I'm not very experienced with After Effects and I was wondering if there's a built in option or a feasible workaround for text with no aliasing (think pixel art).
I know this can be easily be done in Photoshop, so one option is to prepare text there, flatten the content, then bring the pixels over to After Effects.
What would be the cleaner/more efficient way to achieving sharp pixel looking text in After Effects ?
02 Answers
In After Effects you can use the Mosaic effect (Effect > Stylize > Mosaic) to make the text borders more or less jagged or you can use Sharpen (Effect > Blur & Sharpen) to clean the text from aliasing.

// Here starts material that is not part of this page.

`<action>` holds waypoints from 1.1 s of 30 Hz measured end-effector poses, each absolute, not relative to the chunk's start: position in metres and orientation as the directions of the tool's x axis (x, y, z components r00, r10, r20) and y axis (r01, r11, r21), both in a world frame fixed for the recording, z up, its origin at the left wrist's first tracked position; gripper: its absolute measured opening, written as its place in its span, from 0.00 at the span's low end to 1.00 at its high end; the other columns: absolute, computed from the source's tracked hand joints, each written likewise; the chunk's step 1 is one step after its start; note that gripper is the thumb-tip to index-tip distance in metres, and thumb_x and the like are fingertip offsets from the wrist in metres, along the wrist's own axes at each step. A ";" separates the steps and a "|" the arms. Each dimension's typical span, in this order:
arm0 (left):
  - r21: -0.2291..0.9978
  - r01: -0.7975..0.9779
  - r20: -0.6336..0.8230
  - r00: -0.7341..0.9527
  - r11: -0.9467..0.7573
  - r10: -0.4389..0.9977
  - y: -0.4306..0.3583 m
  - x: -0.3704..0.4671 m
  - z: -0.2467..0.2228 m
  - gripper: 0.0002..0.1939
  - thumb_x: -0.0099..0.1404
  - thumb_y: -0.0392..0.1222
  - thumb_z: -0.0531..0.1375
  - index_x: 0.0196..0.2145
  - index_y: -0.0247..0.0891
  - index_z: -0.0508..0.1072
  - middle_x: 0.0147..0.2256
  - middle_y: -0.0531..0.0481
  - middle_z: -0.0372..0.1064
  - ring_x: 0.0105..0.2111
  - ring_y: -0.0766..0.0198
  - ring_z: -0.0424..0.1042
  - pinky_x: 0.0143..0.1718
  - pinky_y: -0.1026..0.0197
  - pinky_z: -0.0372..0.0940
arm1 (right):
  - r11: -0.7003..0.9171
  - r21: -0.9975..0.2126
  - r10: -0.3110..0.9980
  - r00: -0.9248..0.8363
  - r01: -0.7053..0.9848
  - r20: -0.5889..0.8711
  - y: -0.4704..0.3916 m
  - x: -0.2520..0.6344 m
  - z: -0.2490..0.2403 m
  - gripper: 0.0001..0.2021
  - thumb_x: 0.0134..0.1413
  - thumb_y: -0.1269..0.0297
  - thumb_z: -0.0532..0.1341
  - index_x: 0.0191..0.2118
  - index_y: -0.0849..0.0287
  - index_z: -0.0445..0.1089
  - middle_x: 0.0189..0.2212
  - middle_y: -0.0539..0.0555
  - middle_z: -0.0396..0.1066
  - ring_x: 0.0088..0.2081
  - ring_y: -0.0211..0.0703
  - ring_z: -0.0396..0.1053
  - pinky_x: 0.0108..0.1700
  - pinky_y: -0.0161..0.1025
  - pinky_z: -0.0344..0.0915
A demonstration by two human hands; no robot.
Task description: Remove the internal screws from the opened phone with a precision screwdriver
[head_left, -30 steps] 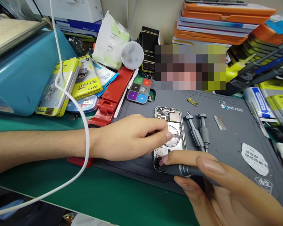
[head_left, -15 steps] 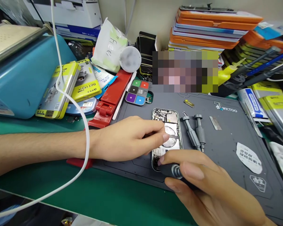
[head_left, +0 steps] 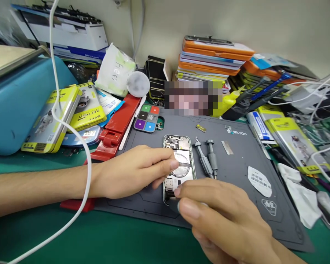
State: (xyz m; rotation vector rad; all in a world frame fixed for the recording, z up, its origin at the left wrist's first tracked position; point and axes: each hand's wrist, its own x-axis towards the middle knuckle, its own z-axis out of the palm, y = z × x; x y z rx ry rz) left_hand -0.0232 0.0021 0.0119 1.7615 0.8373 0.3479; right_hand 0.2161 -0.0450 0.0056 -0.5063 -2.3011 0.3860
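Observation:
An opened phone (head_left: 184, 176) lies on the grey work mat, its inner parts and round coil showing. My left hand (head_left: 137, 167) comes over its left edge, thumb and forefinger closed together on the coil area beside a dark strip; the other fingers curl at the phone's side. Above the phone's lower end, my right hand (head_left: 222, 216) is closed around a dark screwdriver (head_left: 174, 205). Most of the screwdriver's handle is hidden by the fingers, and its tip cannot be made out. Two grey screwdrivers (head_left: 205, 161) lie just right of the phone.
The grey mat (head_left: 222, 128) bears a color-marked pad (head_left: 145, 119), a small yellow part (head_left: 200, 128), a metal piece (head_left: 227, 147) and a white sticker (head_left: 260, 181). A red clamp (head_left: 112, 135) lies left. A white cable (head_left: 85, 176) hangs across my left forearm.
The camera view has shifted, so the bench appears further left and lower. My right hand has turned over the screwdriver, covering more of it. My left hand stays on the phone.

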 end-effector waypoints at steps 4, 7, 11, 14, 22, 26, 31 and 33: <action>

You can also change the text layer quality from Best to Draft, clicking the / symbol in the Timeline. In this case, when exporting, you have to set the quality to Current in the Render Setting panel or the text will be aliased again.
0So I finally got around to spending some time with After Effects and messed about with the render settings.
The best solution I found so far for pixel perfect content with no aliased (text or otherwise) was to rely on the Cinema4D Renderer Options which allow you to set Quality to 1 (Anti-Aliasing: None)
Here is the workflow I recommend:
- Go to Renderer Options (via Fast Previews context menu)
- Go to Cinema4D Renderer Options and set Quality to 1 (Anti-Aliasing: None) disabling aliasing
- Enable the 3D layer for the items you want aliased (forcing the C4D render options)
- Ideally your assets land on whole pixels especially for position and size, at least for the keyframes where they become static. When assets are scaled or or floating point sub pixel positions aliasing won't look great. In motion that's less noticeable.
- Add to Render Queue (not Add to Adobe Media Encoder Queue)
- Select Render Settings > Quality > Draft to render the same aliasing as in the preview window and select a non compressed image sequence format (e.g. PNG Sequence with Compression set to None)
(Optional) Set the Resolution/Downsample to lower for a more blocky look, but Full will be the crispest aliased output. Fast Drafts feels more predictable, but feel free to experiment and choose what looks best for the content at hand.